Kingfisher made the decision to adopt a centralisation strategy for its operating company datacentres. The reasons for doing this were two-fold; to both leverage cost savings from the consolidation of infrastructure and support, and to gain better control of the current and future IT infrastructure deployment. Earlier attempts to migrate the Lille datacentre had failed and whilst there was a proposal made by a large IT infrastructure supplier for a fully outsourced migration, the cost for this was far greater than Kingfisher’s target budget.
Kerv Connect’s remit was to create a solution that was technically viable, within budget and also managed the risks associated with moving critical IT systems from the local datacentre in Lille to the UK main datacentres.
A further challenge that presented was that many of the systems were legacy technologies; this added to the complexity – assembling a team with the right skills set, increased fragility and concerns in moving older hardware and obsolescence issues if any damage was to occur.
- Multiple system operating systems including Windows, Linux, HP-UX, AIX and Tru64
- Multiple operating company systems hosted in Lille – Castorama France, Castorama Russia, Castorama Poland, Brico France and Brico Spain
- Migration of business critical applications such as ERP systems
Over a 3-month period, Kerv Connect’s team performed a detailed audit of the IT systems housed within the Lille datacentre. This included technical analysis, application network flow mapping and interviews conducted with key resources to understand the overall environment and application uses, and to define whether each system was a candidate for centralisation. Deliverables included a full physical and logical audit spreadsheet of all servers and an application map showing which servers made up each application and server dependencies based on network bandwidth between servers. From the audit findings, a proposal was created which would allow for the migration of all servers that were candidates for centralisation within Kingfisher’s target budget. The proposal mapped out which applications needed to be migrated simultaneously and detailed the different technical approaches for migrating the various flavours of OS, physical hardware and virtual servers. Kerv Connect’s strategic partnerships with both Dell and VMware by Broadcom won the customer’s confidence with a consolidated solution that was based on the market-leading VeloCloud SD-WAN solution ably supported by Fortinet for Security and Remote Access. Additionally, Kerv Connect’s proposal included fully resilient connections for all sites, globally, with some sites adopting 4G services where wired connectivity was difficult to provision reliably. Kerv Connect’s solution included design, installation, and a fully managed service to ensure that new technology did not place added operational pressures on an already busy IT team.

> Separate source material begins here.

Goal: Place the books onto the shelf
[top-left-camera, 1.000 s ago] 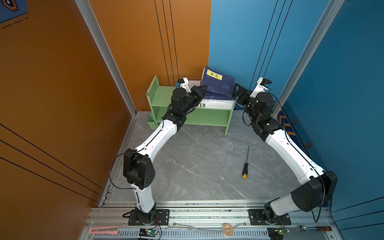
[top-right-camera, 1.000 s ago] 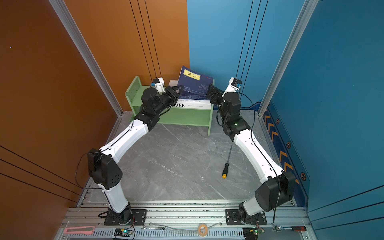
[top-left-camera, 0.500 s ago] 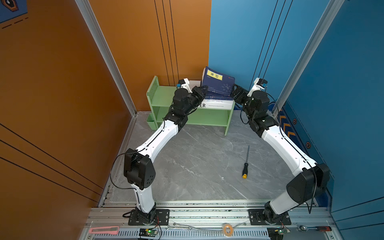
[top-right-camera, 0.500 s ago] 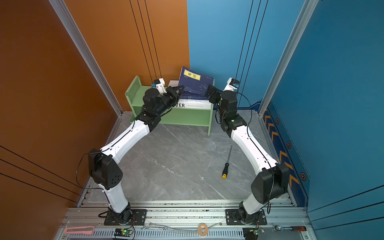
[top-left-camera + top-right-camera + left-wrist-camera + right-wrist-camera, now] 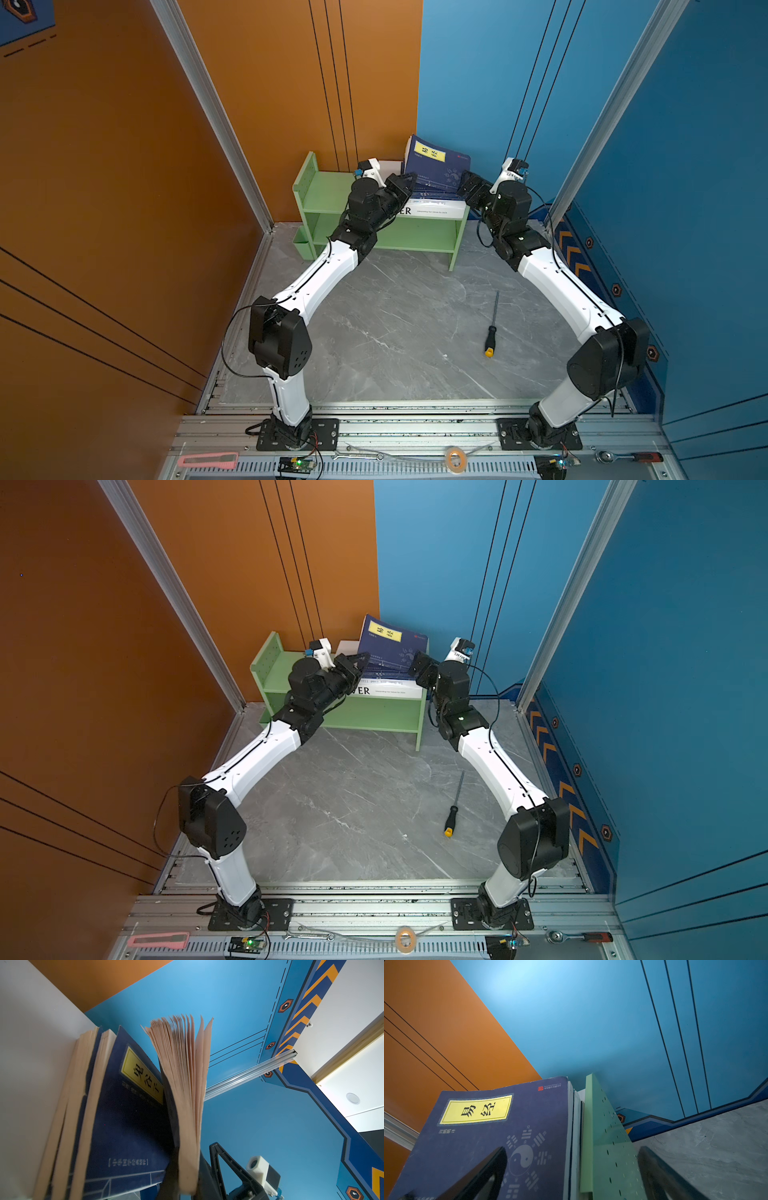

Having worked with Kerv Connect on previous initiatives I was totally comfortable in partnering with them to carry out the Data Centre migration. Kerv Connect’s ability to rapidly track the inter- system dependencies enabled the programme to get underway where previously traction was difficult.”
Improved efficiency and cost savings
Efficient and fast
Efficient and fast project completion. A full migration was achieved within 9 months.
Significant cost savings
Significant cost savings were made by consolidating virtual machines and physical fibre channel storage onto existing UK deployments.
The physical footprint in Lille was reduced from 9 racks to 2 racks in one of the datacentre rooms and from 26 racks to 4 racks in the other.
Electricity savings of an estimated 122 KW/h, adding up to a cost saving of 60,000 Euros per year.